The main themes are clear but I’m wondering about the white rage. I know about white hypertension and anxiety but not so much that white rage. Perhaps it’s coming my way very soon. I will have to look to see if I can distinguish it. It seems important to me, as white is a theme. And I wonder why, as shiitake isn’t white. The only association coming to me is that white is the colour of death. For suicide in ancient japan people put on white clothes beforehand for example. But that has nothing to do with rage.
All the rest of the themes are set out in a way that makes it very useable and that is a real service. Thank you very much for doing that, because it becomes practical immediately, unlike so many we have done here which probably none of us have been able to use.

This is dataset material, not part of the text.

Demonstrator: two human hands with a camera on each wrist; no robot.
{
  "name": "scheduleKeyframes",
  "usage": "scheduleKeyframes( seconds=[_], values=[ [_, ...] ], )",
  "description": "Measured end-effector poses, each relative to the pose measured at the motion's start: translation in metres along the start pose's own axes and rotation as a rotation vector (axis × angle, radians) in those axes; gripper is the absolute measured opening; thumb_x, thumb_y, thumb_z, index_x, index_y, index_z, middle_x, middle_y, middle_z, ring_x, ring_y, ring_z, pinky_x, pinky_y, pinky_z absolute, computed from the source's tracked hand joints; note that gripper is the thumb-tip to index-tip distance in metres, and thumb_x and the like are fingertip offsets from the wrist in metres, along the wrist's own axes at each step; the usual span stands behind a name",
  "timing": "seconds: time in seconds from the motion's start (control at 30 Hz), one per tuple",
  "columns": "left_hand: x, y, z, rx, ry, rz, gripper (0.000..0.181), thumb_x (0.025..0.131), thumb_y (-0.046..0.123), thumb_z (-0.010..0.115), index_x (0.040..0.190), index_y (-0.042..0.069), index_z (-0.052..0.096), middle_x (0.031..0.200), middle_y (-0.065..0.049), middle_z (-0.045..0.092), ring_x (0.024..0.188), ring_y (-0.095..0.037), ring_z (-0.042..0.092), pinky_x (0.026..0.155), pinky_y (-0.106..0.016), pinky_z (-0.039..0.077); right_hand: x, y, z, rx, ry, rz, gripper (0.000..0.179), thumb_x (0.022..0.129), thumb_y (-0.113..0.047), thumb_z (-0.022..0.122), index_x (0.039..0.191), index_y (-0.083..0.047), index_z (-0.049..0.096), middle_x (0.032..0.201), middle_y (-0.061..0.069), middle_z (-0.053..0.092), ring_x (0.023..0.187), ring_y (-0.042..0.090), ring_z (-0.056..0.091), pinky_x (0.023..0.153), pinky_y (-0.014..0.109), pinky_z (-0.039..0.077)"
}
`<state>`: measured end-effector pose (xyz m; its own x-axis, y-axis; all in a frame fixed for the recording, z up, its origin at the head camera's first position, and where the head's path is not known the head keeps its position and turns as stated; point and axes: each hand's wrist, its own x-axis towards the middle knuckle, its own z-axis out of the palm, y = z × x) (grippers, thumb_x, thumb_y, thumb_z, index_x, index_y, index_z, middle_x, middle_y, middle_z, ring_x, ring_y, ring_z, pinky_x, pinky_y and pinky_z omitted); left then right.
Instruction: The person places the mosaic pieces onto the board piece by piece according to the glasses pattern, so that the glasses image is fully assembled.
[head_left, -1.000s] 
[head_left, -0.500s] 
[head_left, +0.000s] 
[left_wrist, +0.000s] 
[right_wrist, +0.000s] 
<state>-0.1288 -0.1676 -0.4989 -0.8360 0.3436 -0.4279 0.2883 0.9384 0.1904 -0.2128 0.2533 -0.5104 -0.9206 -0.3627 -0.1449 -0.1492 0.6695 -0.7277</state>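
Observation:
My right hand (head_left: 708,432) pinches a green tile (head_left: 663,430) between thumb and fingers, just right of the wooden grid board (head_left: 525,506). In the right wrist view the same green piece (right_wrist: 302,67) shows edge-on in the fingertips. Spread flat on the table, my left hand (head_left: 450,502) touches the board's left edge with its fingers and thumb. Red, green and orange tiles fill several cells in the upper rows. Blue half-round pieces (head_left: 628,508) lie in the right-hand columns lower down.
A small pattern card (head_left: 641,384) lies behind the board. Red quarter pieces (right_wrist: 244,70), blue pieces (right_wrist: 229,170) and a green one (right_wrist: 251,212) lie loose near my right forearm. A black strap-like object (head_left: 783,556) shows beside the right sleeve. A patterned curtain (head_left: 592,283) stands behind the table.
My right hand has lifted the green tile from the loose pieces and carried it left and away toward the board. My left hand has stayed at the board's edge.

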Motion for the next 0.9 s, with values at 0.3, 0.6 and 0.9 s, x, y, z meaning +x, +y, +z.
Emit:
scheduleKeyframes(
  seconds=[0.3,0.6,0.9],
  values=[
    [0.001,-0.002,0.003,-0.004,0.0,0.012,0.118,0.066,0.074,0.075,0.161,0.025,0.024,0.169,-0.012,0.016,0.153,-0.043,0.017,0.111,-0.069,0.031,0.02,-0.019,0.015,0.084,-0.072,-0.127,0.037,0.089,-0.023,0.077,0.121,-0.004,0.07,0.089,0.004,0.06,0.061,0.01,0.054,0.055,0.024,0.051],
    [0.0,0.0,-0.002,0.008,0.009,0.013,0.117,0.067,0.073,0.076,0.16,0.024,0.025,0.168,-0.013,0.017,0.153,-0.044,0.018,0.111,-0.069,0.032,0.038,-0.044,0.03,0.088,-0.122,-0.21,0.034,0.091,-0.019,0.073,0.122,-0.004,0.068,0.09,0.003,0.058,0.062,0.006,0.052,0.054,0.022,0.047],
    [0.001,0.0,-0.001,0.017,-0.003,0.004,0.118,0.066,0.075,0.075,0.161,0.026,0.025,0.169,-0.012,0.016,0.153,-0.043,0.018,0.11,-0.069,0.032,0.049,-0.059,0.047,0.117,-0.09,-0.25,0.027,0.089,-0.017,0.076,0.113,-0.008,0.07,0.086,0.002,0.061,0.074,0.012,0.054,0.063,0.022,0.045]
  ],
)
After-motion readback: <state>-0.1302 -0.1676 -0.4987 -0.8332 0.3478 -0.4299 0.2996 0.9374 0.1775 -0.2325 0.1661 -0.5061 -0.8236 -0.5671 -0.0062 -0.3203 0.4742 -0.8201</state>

That’s something you can see in this: the discussions reported are very much to the point, there isn’t all that stuff about floating off and musing on whatever tangents. This could just be editing but it could be that the sense of crisis and danger etc are so powerful they override everything else. This might also be the disconnection between ordinary living and this other state, so that one is in it or out of it, not so much in between. And that’s interesting because being in between has been a big theme for me personally recently as the way to healing.
The psychotic and cancerous states are clear. I feel I could recognise this. In fact I have seen a young man one time who might benefit but I’m not seeing him right now, only the mother. He had severe anorexia in childhood and has a history of psychosis etc etc.
I think for people doing SE (Somatic Experiencing) this could be a very useful adjunct if one has this kind of client coming in.
As often is the case, there’s always the question of how to see the remedy in an attenuated state. Or do you feel that in this substance it is really sort of acute miasm?